I was not thinking of what people would say. I was not wondering how it had come about; I was feeling Adelaide's words ever more and more acutely, till they seemed to stand out from the paper and turn into cries of anguish in my very ears. I put my hands to my ears; I could not bear those notes of despair.
"What will be the end of me?" she said, and I shook from head to foot as I repeated the question. If her will and that of von Francius ever came in contact. She had put herself at his mercy utterly; her whole future now depended upon the good pleasure of a man--and men were selfish.
With a faint cry of terror and foreboding, I felt everything whirl unsteadily around me; the letter fell from my hand; the icy band that had held me fast gave way. All things faded before me, and I scarcely knew that I was sinking upon the floor. I thought I was dying; then thought faded with the consciousness that brings it.
CHAPTER x.x.xV.
"Allein, allein! und so soll ich genesen?
Allein, allein! und das des Schicksals Segen!
Allein, allein! O Gott, ein einzig Wesen, Um dieses Haupt an seine Brust zu legen!"

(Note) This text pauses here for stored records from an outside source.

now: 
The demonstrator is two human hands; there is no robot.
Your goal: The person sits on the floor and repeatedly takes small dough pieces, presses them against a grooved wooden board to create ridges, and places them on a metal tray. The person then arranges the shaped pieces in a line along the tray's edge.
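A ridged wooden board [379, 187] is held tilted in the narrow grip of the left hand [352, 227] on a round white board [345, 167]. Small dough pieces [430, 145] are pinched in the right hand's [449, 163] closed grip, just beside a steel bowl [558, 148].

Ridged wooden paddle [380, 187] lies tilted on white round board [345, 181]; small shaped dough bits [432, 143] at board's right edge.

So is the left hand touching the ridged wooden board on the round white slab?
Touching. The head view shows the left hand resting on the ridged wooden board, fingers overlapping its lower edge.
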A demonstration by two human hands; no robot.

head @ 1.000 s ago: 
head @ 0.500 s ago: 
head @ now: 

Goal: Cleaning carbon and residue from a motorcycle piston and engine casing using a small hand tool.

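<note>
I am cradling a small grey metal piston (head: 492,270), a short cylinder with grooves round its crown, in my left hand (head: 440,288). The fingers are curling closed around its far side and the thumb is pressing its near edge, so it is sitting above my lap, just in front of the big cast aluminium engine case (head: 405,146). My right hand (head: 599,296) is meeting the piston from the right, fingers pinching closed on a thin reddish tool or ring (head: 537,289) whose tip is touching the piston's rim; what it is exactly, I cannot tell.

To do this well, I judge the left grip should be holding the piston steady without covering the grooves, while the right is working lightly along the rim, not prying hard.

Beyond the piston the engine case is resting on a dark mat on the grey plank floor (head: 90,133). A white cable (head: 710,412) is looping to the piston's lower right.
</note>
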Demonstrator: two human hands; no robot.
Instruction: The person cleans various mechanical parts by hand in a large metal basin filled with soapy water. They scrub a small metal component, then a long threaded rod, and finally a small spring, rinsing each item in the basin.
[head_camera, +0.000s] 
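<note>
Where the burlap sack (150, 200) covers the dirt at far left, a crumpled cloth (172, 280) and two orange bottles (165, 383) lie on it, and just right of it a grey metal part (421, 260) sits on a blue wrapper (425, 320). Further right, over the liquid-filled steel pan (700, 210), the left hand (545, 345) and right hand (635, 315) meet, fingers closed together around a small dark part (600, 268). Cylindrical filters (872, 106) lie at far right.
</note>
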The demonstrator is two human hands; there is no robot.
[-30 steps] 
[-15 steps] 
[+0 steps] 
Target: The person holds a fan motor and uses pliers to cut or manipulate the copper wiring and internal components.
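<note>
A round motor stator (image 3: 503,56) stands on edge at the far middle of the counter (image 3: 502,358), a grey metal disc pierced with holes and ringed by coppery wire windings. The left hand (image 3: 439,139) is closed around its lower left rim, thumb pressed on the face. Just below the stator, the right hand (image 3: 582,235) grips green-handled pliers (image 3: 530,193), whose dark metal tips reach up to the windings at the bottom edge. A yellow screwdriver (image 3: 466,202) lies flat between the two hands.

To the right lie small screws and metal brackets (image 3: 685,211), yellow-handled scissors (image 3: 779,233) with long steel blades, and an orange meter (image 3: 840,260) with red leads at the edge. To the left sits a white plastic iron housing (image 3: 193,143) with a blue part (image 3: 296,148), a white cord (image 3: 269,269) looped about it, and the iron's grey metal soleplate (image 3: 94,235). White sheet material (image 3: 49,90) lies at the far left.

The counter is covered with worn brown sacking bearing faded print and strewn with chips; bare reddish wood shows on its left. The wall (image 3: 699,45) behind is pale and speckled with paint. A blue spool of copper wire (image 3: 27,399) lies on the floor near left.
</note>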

I had a sharp, if not a long attack of illness, which left me weak, shaken, pa.s.sive, so that I felt neither ability nor wish to resist those who took me into their hands. I remember being surprised at the goodness of every one toward me; astonished at Frau Lutzler's gentle kindness, amazed at the unfailing goodness of Dr. Mittendorf and his wife, at that of the medical man who attended me in my illness. Yes, the world seemed full of kindness, full of kind people who were anxious to keep me in it, and who managed, in spite of my effort to leave it, to retain me.
Dr. Mittendorf, the oculist, had been my guardian angel. It was he who wrote to my friends and told them of my illness; it was he who went to meet Stella and Miss Hallam's Merrick, who came over to nurse me--and take me home. The fiat had gone forth. I was to go home. I made no resistance, but my very heart shrunk away in fear and terror from the parting, till one day something happened which reconciled me to going home, or rather made me evenly and equally indifferent whether I went home, or stayed abroad, or lived, or died, or, in short, what became of me.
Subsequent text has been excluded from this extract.